Copy out all of the data exactly as it appears.

DATA EXTRACT
□ □ □
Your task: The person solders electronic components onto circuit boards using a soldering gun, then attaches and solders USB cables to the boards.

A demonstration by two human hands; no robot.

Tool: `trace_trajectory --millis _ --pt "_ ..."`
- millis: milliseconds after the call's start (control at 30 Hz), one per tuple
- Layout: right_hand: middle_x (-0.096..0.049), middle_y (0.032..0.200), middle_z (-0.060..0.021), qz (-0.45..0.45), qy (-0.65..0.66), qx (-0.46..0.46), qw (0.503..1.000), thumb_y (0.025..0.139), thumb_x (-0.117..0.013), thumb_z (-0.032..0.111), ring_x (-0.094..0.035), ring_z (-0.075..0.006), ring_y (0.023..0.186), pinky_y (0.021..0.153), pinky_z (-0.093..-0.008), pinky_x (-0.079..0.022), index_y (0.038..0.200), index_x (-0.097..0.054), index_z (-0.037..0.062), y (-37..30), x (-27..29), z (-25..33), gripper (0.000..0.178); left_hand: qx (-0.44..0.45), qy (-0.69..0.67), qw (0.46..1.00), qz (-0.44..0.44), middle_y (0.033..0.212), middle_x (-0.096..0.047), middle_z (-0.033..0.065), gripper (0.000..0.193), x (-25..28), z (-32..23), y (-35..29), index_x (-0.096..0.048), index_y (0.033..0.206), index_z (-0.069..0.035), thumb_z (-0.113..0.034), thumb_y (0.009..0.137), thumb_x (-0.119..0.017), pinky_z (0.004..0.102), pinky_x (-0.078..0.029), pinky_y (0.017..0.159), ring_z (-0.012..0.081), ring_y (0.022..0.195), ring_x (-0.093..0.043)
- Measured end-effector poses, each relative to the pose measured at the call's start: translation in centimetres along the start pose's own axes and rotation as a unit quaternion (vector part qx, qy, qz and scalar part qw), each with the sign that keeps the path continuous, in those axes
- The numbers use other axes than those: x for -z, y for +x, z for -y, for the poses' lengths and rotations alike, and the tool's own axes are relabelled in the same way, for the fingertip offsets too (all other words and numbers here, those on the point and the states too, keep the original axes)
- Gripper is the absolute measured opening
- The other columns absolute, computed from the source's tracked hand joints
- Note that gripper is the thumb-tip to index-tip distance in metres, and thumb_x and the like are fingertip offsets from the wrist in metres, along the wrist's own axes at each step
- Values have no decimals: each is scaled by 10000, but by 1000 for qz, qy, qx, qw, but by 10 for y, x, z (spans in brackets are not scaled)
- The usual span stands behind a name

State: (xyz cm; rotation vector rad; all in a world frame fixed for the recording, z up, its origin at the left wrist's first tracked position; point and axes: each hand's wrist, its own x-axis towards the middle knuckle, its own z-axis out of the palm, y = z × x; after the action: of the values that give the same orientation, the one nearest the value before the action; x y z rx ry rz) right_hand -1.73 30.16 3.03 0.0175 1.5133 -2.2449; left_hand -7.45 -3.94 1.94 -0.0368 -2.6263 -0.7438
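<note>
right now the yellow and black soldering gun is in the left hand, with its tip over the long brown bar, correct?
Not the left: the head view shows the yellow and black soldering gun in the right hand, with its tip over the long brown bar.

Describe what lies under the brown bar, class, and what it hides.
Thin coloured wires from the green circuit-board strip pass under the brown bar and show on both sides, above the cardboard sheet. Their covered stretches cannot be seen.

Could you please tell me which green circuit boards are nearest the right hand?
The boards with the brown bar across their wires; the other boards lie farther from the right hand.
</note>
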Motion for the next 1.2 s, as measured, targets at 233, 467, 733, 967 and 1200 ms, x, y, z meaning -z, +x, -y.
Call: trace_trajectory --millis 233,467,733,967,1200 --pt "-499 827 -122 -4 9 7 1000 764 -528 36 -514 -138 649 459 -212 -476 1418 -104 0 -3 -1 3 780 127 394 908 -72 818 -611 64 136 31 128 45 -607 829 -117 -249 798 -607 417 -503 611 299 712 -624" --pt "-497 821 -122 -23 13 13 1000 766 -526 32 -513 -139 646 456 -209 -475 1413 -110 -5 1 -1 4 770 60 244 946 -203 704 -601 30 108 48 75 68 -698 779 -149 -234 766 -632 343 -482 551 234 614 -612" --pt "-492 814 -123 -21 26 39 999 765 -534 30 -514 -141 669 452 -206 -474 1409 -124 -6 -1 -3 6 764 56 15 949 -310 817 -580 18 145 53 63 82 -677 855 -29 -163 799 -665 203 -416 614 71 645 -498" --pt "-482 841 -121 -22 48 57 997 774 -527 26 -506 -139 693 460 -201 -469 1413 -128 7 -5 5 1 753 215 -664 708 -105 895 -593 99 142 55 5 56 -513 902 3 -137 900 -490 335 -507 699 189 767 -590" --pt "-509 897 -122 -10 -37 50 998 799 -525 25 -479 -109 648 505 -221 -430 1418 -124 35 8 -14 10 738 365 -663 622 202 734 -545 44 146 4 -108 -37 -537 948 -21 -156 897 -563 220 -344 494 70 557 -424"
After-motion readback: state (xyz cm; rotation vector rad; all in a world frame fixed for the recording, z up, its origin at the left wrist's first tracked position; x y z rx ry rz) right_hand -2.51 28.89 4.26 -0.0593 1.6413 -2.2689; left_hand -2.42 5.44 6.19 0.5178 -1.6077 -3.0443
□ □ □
EXERCISE SOLUTION
Your task: The person solders electronic components onto circuit boards using a soldering gun, then attaches and solders USB cables to the boards.

A demonstration by two human hands; no robot.

Tool: `trace_trajectory --millis _ --pt "_ ..."`
- millis: milliseconds after the call's start (control at 30 Hz), one per tuple
- Layout: right_hand: middle_x (-0.096..0.049), middle_y (0.032..0.200), middle_z (-0.060..0.021), qz (-0.45..0.45), qy (-0.65..0.66), qx (-0.46..0.46), qw (0.503..1.000), thumb_y (0.025..0.139), thumb_x (-0.117..0.013), thumb_z (-0.032..0.111), ring_x (-0.094..0.035), ring_z (-0.075..0.006), ring_y (0.023..0.186), pinky_y (0.021..0.153), pinky_z (-0.093..-0.008), pinky_x (-0.079..0.022), index_y (0.038..0.200), index_x (-0.097..0.054), index_z (-0.037..0.062), y (-37..30), x (-27..29), z (-25..33), gripper (0.000..0.178); left_hand: qx (-0.44..0.45), qy (-0.69..0.67), qw (0.46..1.00), qz (-0.44..0.44), middle_y (0.033..0.212), middle_x (-0.096..0.047), middle_z (-0.033..0.065), gripper (0.000..0.193), x (-25..28), z (-32..23), y (-35..29), index_x (-0.096..0.048), index_y (0.033..0.206), index_z (-0.069..0.035), thumb_z (-0.113..0.034), thumb_y (0.009..0.137), thumb_x (-0.119..0.017), pinky_z (0.004..0.102), pinky_x (-0.078..0.029), pinky_y (0.017..0.159), ring_z (-0.012..0.081), ring_y (0.022..0.195), ring_x (-0.093..0.043)
- Measured end-effector poses, each relative to the pose measured at the call's start: translation in centimetres along the start pose's own axes and rotation as a unit quaternion (vector part qx, qy, qz and scalar part qw), each with the sign that keeps the path continuous, in those axes
- The numbers use other axes than those: x for -z, y for +x, z for -y, for the poses' lengths and rotations alike, and the tool's own axes are relabelled in the same way, for the fingertip offsets too (all other words and numbers here, those on the point and the states too, keep the original axes)
- Gripper is the absolute measured opening
- The other columns absolute, computed from the source's tracked hand joints
- Note that gripper is the thumb-tip to index-tip distance in metres, and thumb_x and the like are fingertip offsets from the wrist in metres, along the wrist's own axes at each step
- Values have no decimals: each is scaled by 10000, but by 1000 for qz, qy, qx, qw, but by 10 for y, x, z (spans in brackets are not scaled)
- The usual span stands behind a name

State: (xyz cm; rotation vector rad; all in a world frame fixed for the recording, z up, its origin at the left wrist's first tracked position; point and axes: each hand's wrist, its own x-axis towards the middle knuckle, its own z-axis out of the palm, y = z × x; after the action: of the values that give the same orientation, the one nearest the value before the action; x y z rx ry rz) right_hand -1.73 30.16 3.03 0.0175 1.5133 -2.2449; left_hand -7.45 -3.94 1.94 -0.0368 -2.6263 -0.7438
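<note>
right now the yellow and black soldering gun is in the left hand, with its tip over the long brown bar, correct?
Not the left: the head view shows the yellow and black soldering gun in the right hand, with its tip over the long brown bar.

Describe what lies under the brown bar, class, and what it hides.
Thin coloured wires from the green circuit-board strip pass under the brown bar and show on both sides, above the cardboard sheet. Their covered stretches cannot be seen.

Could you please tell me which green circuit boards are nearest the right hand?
The boards with the brown bar across their wires; the other boards lie farther from the right hand.
</note>
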Motion for the next 1.2 s, as measured, targets at 233, 467, 733, 967 and 1200 ms, x, y, z meaning -z, +x, -y.
Call: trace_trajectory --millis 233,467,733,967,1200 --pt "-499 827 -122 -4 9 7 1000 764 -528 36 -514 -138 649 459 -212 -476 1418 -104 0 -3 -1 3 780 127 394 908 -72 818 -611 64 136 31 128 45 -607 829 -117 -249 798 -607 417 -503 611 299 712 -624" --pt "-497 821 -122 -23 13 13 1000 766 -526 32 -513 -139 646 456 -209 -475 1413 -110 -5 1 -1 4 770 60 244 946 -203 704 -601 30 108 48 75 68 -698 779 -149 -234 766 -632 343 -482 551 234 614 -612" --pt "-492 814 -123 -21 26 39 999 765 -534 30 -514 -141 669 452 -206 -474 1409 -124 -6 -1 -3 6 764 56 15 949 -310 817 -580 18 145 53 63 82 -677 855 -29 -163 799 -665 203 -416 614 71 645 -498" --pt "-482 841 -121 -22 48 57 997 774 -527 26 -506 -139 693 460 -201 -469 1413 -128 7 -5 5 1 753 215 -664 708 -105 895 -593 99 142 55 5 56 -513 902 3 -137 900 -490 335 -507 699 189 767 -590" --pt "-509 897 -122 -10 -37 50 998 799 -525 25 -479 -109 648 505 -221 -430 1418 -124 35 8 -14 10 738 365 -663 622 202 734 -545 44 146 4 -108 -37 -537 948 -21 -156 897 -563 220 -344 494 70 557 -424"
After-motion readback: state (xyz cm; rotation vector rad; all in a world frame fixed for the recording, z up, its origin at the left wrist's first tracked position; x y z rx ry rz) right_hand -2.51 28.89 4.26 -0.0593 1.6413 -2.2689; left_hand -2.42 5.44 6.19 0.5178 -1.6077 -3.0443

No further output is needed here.